E o momento e o modo de criar o anúncio foram muito menos idílicos.
Backer se dirigia a Londres para gravar informes publicitários da Coca-Cola para rádio, mas, por culpa da névoa, seu voo teve de ser desviado para a Irlanda (com a conseguinte irritação dos passageiros). No dia seguinte, enquanto esperava para pegar o voo para Londres (que continuava, claro, enevoada), Backer se deu conta de que um grupo de passageiros tomava Coca-Cola enquanto ria despreocupadamente: “É um produto que consegue fazer com que as pessoas se juntem. Foi uma simples observação de uma das características do produto: um catalisador social”.
Como não existiam celulares nem estavam na moda as Moleskines, Backer escreveu em um guardanapo um verso: “I’d like to buy the world a Coke” (eu gostaria de comprar para o Mundo uma Coca). Horas mais tarde ele se reuniu com os compositores com os quais estava criando os jingles, Cook e Davis. Em 24 horas tinham composto a canção completa. No dia seguinte a gravaram com um conjunto britânico, os New Seekers, e assim nasceu o refrão para o rádio.
O refrão foi um completo fracasso.
As engarrafadoras da Coca-Cola (que podiam contratar a publicidade) odiavam o anúncio, por isso não era transmitido diretamente. Mas Backer se empenhou em convencer a Coca-Cola de que rodasse um anúncio unindo esse refrão contagiante e a ideia de um jovem criativo da McCann Erickssson, Harvey Gabor, de representar o “Primeiro Coro Unido do Mundo”, com gente de todas as raças e idades.
A Coca-Cola aprovou a ideia e a equipe foi para a Inglaterra rodar a peça com um orçamento estratosférico para a época: 250.000 dólares. Mas chegou o dia da filmagem e começou a chover. Três dias seguidos chovendo; até parece que estavam na Inglaterra, ora. Por isso a equipe decidiu ir para um lugar com tempo melhor: a Itália. Voltaram a fazer o casting (encontre você 1.200 crianças para a cena final de um dia para o outro) e rodaram. Tudo muito bem, a não ser que quando revelaram a película se deram conta de que quase nenhum plano estava em foco por causa de um problema com a lente da câmera. Seria preciso fingir que era um exercício moderno de estilo à la David Lynch ou repetir a filmagem. Decidiram repetir a filmagem. Mas a protagonista não poderia comparecer porque tinha outros compromissos: havia se casado e iria partir em lua de mel.
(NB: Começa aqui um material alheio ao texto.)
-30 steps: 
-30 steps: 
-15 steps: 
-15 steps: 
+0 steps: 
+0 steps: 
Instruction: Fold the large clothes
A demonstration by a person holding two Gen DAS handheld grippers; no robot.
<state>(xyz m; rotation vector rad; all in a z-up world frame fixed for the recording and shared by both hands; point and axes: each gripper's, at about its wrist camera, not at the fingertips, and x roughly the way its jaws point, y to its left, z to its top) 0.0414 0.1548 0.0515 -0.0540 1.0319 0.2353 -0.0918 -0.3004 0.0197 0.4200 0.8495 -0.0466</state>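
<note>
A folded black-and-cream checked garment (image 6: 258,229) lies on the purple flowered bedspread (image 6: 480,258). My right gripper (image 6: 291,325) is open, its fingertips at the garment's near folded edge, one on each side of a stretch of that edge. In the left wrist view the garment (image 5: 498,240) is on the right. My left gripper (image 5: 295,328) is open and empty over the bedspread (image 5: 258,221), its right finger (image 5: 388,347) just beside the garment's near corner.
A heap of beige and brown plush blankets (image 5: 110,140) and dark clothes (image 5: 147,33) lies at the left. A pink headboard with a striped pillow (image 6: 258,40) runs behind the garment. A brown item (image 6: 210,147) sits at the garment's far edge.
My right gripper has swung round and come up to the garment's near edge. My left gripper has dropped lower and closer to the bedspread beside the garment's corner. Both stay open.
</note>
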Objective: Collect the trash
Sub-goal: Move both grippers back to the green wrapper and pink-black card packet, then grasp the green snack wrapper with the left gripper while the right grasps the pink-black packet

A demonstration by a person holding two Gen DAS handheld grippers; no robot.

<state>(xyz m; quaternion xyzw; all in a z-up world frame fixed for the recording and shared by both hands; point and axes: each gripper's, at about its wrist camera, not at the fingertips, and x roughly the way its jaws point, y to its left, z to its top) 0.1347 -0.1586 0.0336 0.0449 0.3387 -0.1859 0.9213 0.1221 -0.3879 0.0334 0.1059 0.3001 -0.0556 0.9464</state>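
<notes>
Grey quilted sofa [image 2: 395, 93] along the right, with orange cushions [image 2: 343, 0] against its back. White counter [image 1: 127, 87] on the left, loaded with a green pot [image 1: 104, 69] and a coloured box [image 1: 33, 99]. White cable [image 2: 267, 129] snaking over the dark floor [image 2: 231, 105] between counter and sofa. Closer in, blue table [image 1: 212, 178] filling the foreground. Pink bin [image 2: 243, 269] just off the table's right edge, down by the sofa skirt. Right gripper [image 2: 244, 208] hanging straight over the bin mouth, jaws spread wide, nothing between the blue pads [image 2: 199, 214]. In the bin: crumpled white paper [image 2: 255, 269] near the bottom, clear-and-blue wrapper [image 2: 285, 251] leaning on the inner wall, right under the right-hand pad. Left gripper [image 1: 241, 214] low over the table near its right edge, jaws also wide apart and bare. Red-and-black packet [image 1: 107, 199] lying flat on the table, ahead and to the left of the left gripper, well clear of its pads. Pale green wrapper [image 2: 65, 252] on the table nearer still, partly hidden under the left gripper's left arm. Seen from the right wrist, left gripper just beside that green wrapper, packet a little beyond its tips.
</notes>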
Nessa altura a equipe já havia gastado a maior parte do orçamento. Assim, reduziram o número de crianças (somente 500) e conseguiram uma nova protagonista no último momento, ao cruzar com ela pela rua.
Por fim a filmagem não sofreu mais percalços, e o anúncio foi transmitido em julho de 1971 na televisão norte-americana.
Foi um sucesso instantâneo. As pessoas ligavam para as emissoras de televisão para perguntar quando seria exibido de novo. Pediam às rádios que tocassem a canção. Os New Seekers gravaram uma versão de maior duração que ficou em primeiro lugar durante quatro semanas no Reino Unido e vendeu quase um milhão de cópias.
Em novembro desse ano, cem mil cartas que falavam do anúncio tinham chegado aos escritórios da Coca-Cola. Um número cada vez maior de países adaptava o anúncio e sua fama se ampliava. Era um êxito sem precedentes, e certamente imprevisível.
O anúncio pegou uma mensagem simples e otimista, de unidade entre os seres humanos, justo no momento adequado. Nos Estados Unidos se intensificavam os protestos contra a Guerra do Vietnã. Fazia somente um par de anos que se realizara o Festival de Woodstock. Os seus pais estavam em maio de 68 buscando, sob os paralelepípedos, a praia. E eis aqui que uma marca de refrigerante falava de paz, de felicidade, de uma vida mais simples e amável, e o fazia de um modo contagiante:
“Eu gostaria de comprar ao mundo uma casa e decorá-la com amor, fazer crescerem maçãs e abelhas e pombas brancas... Eu gostaria de ensinar o mundo a cantar em harmonia.”
(A versão espanhola era diferente, como você se lembrará: Ao mundo inteiro quero dar uma mensagem de paz...)
O impacto do anúncio continuou tão vivo que vinte anos depois a Coca-Cola voltou a usar seus protagonistas e os reuniu no mesmo lugar.
E, olha, se você não fica um pouquinho emocionado, pode ser que você seja um replicante.
Hilltop é talvez o anúncio de televisão mais icônico de todos os tempos. A revista especializada Campaign o classificou em 2007 como um dos dez mais importantes do século XX, e se mantém fresco como o primeiro dia na memória das pessoas. Isso 45 anos depois da arrancada. Talvez, de fato, seja o único anúncio tão famoso, tão reconhecível, como se fosse para marcar o ponto final de uma série sobre publicitários.
Mad Men aguentará tanto tempo? Continuaremos falando da série? Saberemos dentro de 45 anos.